* _THE TASK_
The line containing "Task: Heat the" and every line after it, through the end of the material: copy these exactly and nothing else, leaving pictures out.

* _SUPPLIED DATA_
┌────────
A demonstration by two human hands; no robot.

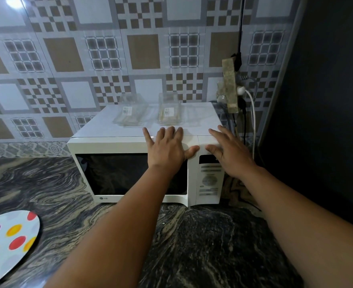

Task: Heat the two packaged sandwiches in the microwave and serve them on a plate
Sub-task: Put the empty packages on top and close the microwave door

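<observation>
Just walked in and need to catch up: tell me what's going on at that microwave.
A person stands at the white microwave, whose door is closed. The left hand lies flat on its top front edge, and the right hand rests open over the corner above the control panel. Two clear sandwich packs lie on top, untouched. A dotted plate waits on the counter.

dim bluish indoor light, glare on upper-left tiles [13,2], soft blur, wide-angle edge bowing
</observation>
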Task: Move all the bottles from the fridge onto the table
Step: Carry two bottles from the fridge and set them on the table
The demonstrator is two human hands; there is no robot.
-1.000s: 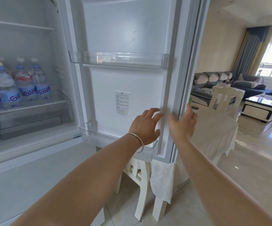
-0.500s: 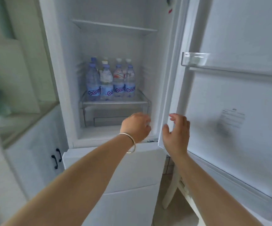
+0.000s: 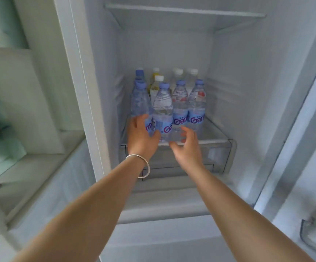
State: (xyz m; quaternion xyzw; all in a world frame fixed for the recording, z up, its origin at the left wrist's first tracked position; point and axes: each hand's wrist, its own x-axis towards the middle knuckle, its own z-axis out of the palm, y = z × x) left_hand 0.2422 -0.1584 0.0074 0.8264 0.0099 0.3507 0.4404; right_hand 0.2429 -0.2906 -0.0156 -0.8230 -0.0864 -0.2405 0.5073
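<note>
Several clear water bottles with blue caps and blue labels stand upright on the glass shelf [image 3: 214, 141] of the open fridge. Behind them are white-capped bottles [image 3: 178, 72] and a yellowish one [image 3: 156, 81]. My left hand [image 3: 141, 135], with a silver bangle on the wrist, is at the base of the leftmost front bottle [image 3: 140, 100]; fingers and thumb bracket its label, not visibly clamped. My right hand [image 3: 187, 146] hovers with fingers spread just before the bases of the second bottle [image 3: 162, 104] and third bottle [image 3: 180, 103]. It holds nothing. All the bottles rest on the shelf.
A clear drawer [image 3: 217, 157] sits under the bottle shelf, and another shelf [image 3: 183, 12] spans the fridge above. The open fridge door [image 3: 308, 129] stands at the right. A pale cabinet with a ledge [image 3: 30, 103] flanks the fridge on the left.
My view turned from the door to the fridge interior and moved closer. Both hands left the door edge and reached in to the front row of bottles.
</note>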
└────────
* _SOLUTION TO THIS TASK_
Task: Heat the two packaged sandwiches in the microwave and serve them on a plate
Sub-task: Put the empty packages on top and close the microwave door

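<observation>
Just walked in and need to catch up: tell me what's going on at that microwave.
A person stands at the white microwave, whose door is closed. The left hand lies flat on its top front edge, and the right hand rests open over the corner above the control panel. Two clear sandwich packs lie on top, untouched. A dotted plate waits on the counter.

dim bluish indoor light, glare on upper-left tiles [13,2], soft blur, wide-angle edge bowing
</observation>
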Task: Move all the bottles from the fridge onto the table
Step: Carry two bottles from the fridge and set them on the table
The demonstrator is two human hands; there is no robot.
-1.000s: 
-0.500s: 
+0.000s: 
State: (xyz m; quaternion xyzw; all in a world frame fixed for the recording, z up, its origin at the left wrist's first tracked position; point and axes: each hand's wrist, its own x-axis towards the middle knuckle, its own z-axis out of the palm, y = z × x) left_hand 0.2422 -0.1584 0.0074 0.8264 0.0099 0.3507 0.4404; right_hand 0.2429 -0.2906 -0.0156 -0.8230 -0.0864 -0.2405 0.5073
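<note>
Several clear water bottles with blue caps and blue labels stand upright on the glass shelf [image 3: 214, 141] of the open fridge. Behind them are white-capped bottles [image 3: 178, 72] and a yellowish one [image 3: 156, 81]. My left hand [image 3: 141, 135], with a silver bangle on the wrist, is at the base of the leftmost front bottle [image 3: 140, 100]; fingers and thumb bracket its label, not visibly clamped. My right hand [image 3: 187, 146] hovers with fingers spread just before the bases of the second bottle [image 3: 162, 104] and third bottle [image 3: 180, 103]. It holds nothing. All the bottles rest on the shelf.
A clear drawer [image 3: 217, 157] sits under the bottle shelf, and another shelf [image 3: 183, 12] spans the fridge above. The open fridge door [image 3: 308, 129] stands at the right. A pale cabinet with a ledge [image 3: 30, 103] flanks the fridge on the left.
My view turned from the door to the fridge interior and moved closer. Both hands left the door edge and reached in to the front row of bottles.
</note>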

There's no more to the answer.